Macher der Seite sind Martin Haase, Professor für Linguistik an der Otto-Friedrich-Universität Bamberg, und Kai Biermann, Journalist bei Zeit Online. Seit einem Jahr schreiben beide über die alltägliche Vernebelung von Tatsachen durch geschickten Gebrauch der deutschen Sprache. Der Begriff „Neusprech“ geht dabei auf den Roman „1984“ von George Orwell zurück und bezeichnet dort die stark vereinfachte und in ihrer Bedeutung eingeschränkte Sprache, die dem Überwachungsstaat das Werkzeug an die Hand gibt, politische Ereignisse so positiv wie möglich darzustellen. Wahrscheinlich hat Orwell unter dem Einfluss des deutschen Autoren Victor Klemperer gestanden, der in seinem „LTI – Notizbuch eines Philologen“ (Lingua Tertii Imperii: Sprache des Dritten Reiches) den „Neusprech“ eben seiner Zeit aufgedeckt hatte. Manche Begriffe, die in der Zeit des Nationalsozialismus geprägt wurden, haben sich bis heute erhalten, ohne dass sie ihren Ursprung zu erkennen geben, etwa „Staatsakt“ oder „Dachorganisation“.
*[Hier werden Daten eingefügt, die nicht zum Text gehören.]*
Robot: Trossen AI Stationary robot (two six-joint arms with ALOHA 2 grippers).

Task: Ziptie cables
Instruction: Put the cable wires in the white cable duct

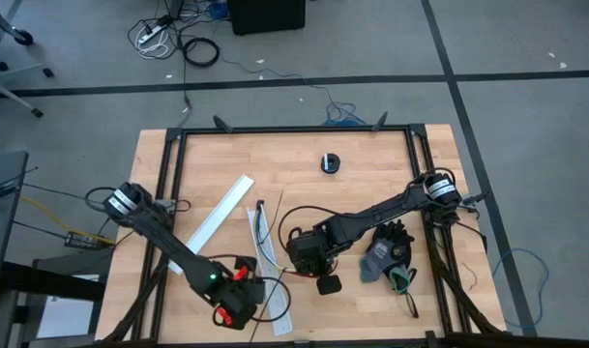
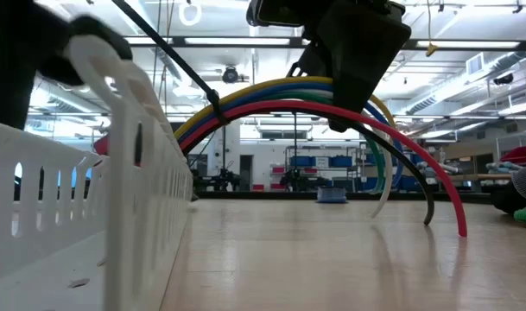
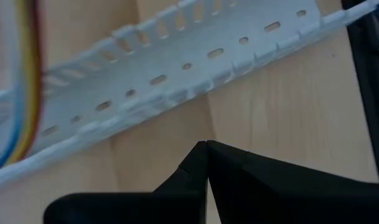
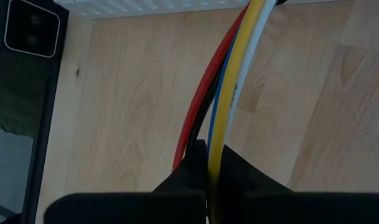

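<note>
Pale wooden table (image 1: 371, 193) from above: two white slotted channels (image 1: 221, 215) lie near its middle, and the left gripper (image 1: 238, 307) sits at the near edge. Low view: the cables (image 2: 280, 93) arch off the tabletop. Left wrist view: fingers (image 3: 195, 168) pressed together, empty, beside a channel. Right wrist view: the right gripper (image 4: 206, 163) pinches the cables.

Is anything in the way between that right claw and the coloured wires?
No. The right gripper is already shut on the cables, holding them up in an arch above the table; nothing visible sits between them.
</note>
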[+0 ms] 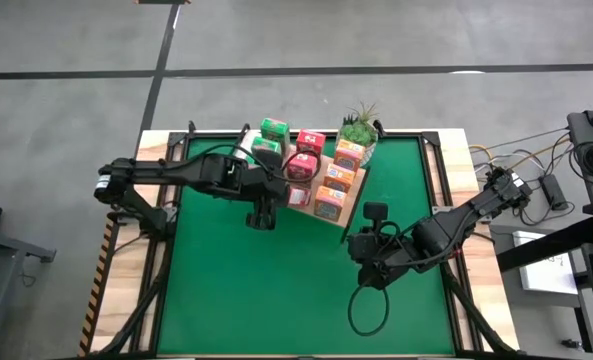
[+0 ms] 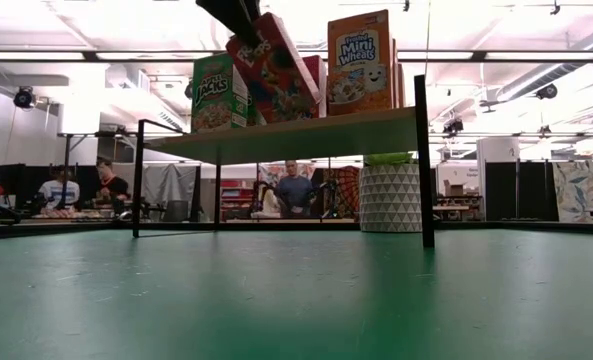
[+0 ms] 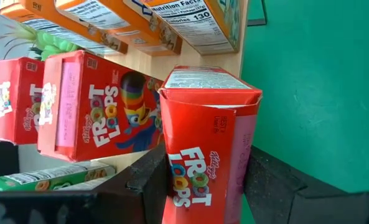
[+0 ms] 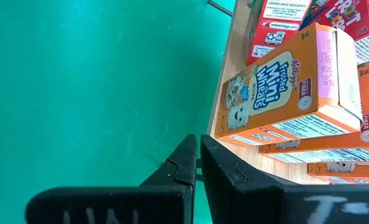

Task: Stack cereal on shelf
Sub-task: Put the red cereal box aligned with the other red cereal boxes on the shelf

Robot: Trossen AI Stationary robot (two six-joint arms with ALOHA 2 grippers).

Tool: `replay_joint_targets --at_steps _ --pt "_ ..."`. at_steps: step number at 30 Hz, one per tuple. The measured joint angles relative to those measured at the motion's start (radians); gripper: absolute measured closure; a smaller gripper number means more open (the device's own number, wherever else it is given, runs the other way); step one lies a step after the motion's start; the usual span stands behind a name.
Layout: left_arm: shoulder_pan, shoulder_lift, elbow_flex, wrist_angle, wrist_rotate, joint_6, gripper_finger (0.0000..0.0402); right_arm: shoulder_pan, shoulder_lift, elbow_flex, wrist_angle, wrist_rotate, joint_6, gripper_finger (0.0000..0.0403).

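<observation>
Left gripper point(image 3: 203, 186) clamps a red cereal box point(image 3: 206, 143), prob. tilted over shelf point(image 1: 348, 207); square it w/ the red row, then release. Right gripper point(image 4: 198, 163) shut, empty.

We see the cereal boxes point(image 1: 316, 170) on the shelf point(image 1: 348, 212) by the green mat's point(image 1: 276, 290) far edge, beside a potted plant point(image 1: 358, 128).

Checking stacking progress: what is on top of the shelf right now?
On the shelf stand green, red and orange cereal boxes. The left tool holds another red box, tilted over the board. The arm covers some boxes, so no full count.
</observation>
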Motion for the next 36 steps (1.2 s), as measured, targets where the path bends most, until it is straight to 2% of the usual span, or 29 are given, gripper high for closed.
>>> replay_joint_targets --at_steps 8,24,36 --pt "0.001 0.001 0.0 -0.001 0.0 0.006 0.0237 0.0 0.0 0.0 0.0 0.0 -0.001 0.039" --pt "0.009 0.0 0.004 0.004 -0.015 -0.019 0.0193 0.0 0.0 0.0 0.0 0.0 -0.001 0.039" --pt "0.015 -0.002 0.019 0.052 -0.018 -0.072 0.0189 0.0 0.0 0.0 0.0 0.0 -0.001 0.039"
Zurück in die Gegenwart: Man muss nicht hinter allen Positionen stehen, die das Blog Neusprech.org bezieht, aber man sollte sein Angebot nicht abschlagen, mit ihm die eigenen Sinne zu schärfen. Alltägliche Begriffe wie „Leistungsschutzrecht“, „Studienbeiträge“ oder „depublizieren“ werden von einer anderen, nachdenkenswerten Seite beleuchtet.
Wer mehr von Martin und schönen Wörtern erfahren möchte, dem sei sein Vortrag auf dem 25c3 oder die oben erwähnte Alternativlos-Folge empfohlen.